It is somewhat difficult to read any classic of Western Literature because for most of us, the basic premise and characters of a story are well known, if not the very conclusion. When I started Moby Dick, for example, I knew that the book would end with Captain Ahab going down to death with the titular White Whale. I was quite surprised by some of the tones and themes of Moby Dick, but I was well aware of the basic plot. This is why I was lucky when I came to The Hunchback of Notre Dame, because other than knowing that there was a character named Quasimodo who was a hunchback, I knew almost nothing about the book.
As I found out later, even the title is merely a title of convenience, with the original title being merely "Notre Dame of Paris". Quasimodo is one of four or five main characters in the book, who are:
- Pierre Gringoire, an easy going and unsuccessful poet and playwrite. Loosely based on a real person, Pierre drifts amongst the characters but has much less emotional involvement in the plot than the other characters.
- Claude Frollo, Archdeacon of Notre Dame, is a brilliant scholar who is interested in both orthodox religion and alchemy.
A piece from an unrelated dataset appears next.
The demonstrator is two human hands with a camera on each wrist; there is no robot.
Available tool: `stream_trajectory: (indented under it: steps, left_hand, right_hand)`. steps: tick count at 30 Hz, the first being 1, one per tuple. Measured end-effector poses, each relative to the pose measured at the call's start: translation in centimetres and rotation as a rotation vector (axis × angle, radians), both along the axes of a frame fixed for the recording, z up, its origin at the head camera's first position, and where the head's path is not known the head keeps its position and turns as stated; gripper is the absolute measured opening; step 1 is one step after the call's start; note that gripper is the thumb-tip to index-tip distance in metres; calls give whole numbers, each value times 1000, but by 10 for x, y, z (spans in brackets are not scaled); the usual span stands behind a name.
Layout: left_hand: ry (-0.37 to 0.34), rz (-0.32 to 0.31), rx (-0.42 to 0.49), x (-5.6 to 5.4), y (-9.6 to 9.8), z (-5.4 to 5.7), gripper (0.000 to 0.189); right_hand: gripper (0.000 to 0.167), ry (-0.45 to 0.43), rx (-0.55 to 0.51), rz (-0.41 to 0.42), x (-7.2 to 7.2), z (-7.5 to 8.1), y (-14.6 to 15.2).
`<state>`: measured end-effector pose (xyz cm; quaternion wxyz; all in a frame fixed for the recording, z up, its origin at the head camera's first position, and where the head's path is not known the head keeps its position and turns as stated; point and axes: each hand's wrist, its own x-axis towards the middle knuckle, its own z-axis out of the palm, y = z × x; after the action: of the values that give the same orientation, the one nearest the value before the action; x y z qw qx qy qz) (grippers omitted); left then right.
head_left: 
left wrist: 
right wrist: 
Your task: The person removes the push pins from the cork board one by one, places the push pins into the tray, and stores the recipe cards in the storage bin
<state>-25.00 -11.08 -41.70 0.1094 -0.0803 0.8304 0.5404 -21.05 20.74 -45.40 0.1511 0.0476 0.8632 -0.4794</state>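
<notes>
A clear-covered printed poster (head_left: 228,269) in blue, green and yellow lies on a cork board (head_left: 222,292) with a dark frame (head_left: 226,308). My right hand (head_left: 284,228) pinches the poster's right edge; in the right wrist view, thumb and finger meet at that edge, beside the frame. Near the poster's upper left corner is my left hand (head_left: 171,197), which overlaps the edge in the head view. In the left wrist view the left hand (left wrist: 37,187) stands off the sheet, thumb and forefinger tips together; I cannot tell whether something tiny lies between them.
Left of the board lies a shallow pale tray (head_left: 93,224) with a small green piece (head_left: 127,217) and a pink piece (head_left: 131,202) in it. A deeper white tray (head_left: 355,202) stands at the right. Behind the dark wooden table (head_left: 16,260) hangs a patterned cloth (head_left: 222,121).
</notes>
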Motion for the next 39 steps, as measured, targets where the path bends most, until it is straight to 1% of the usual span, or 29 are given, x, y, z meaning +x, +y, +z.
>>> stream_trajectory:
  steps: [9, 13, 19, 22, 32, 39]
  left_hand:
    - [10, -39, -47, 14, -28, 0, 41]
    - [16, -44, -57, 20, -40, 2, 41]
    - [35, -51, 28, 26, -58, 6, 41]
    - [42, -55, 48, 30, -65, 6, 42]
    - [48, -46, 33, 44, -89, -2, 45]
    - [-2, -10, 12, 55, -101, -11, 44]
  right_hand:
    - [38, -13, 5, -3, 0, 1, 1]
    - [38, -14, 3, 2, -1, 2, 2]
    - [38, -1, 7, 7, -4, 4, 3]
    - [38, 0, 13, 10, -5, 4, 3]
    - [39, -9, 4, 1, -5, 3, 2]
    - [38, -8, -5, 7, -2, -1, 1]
He becomes challenged throughout the book, due to his guilt over his attraction and obsession with:
- Esmeralda, a young "gypsy" woman who dances and performs with a pet goat, and is in search of her lost mother. She is also nominally married to Pirre.
- Captain Phoebus de Châteauper, the object of Esmeralda's affection, is a military officer whose interests are drinking, women and more drinking. Although he is engaged to a society woman, he has many affairs, and attempts to seduce Esmeralda.
- Quasimodo, a disabled and deaf man who was rescued by Calude Frollo, and raised to be the bell ringer of Notre Dame. Although disfigured and socially isolated, he is more intelligent than he seems. He develops a protective love for Esmeralda.
These five characters act out a convoluted and sometimes melodramatic plot, all taken against the background of medieval Paris, its society and politics. Much like the later and grander Les Miserables, this book combines emotional and dramatic story telling (along with a number of less-than-plausible plot twists) with social and political commentary. The story is romance and the background is realism.
Much of this book is about the early 19th century as much as it is about the 15th century. I would have to be an expert on the politics of early 19th century France and of Victor Hugo's personal belief to see what the exact agenda of this book is. While the attacks on the clergy and the monarchy are fairly obvious, there is probably a number of topical references that I do not understand. However, the book can be read as an exciting drama, without spending too much time guessing what particular axes Victor Hugo had to grind.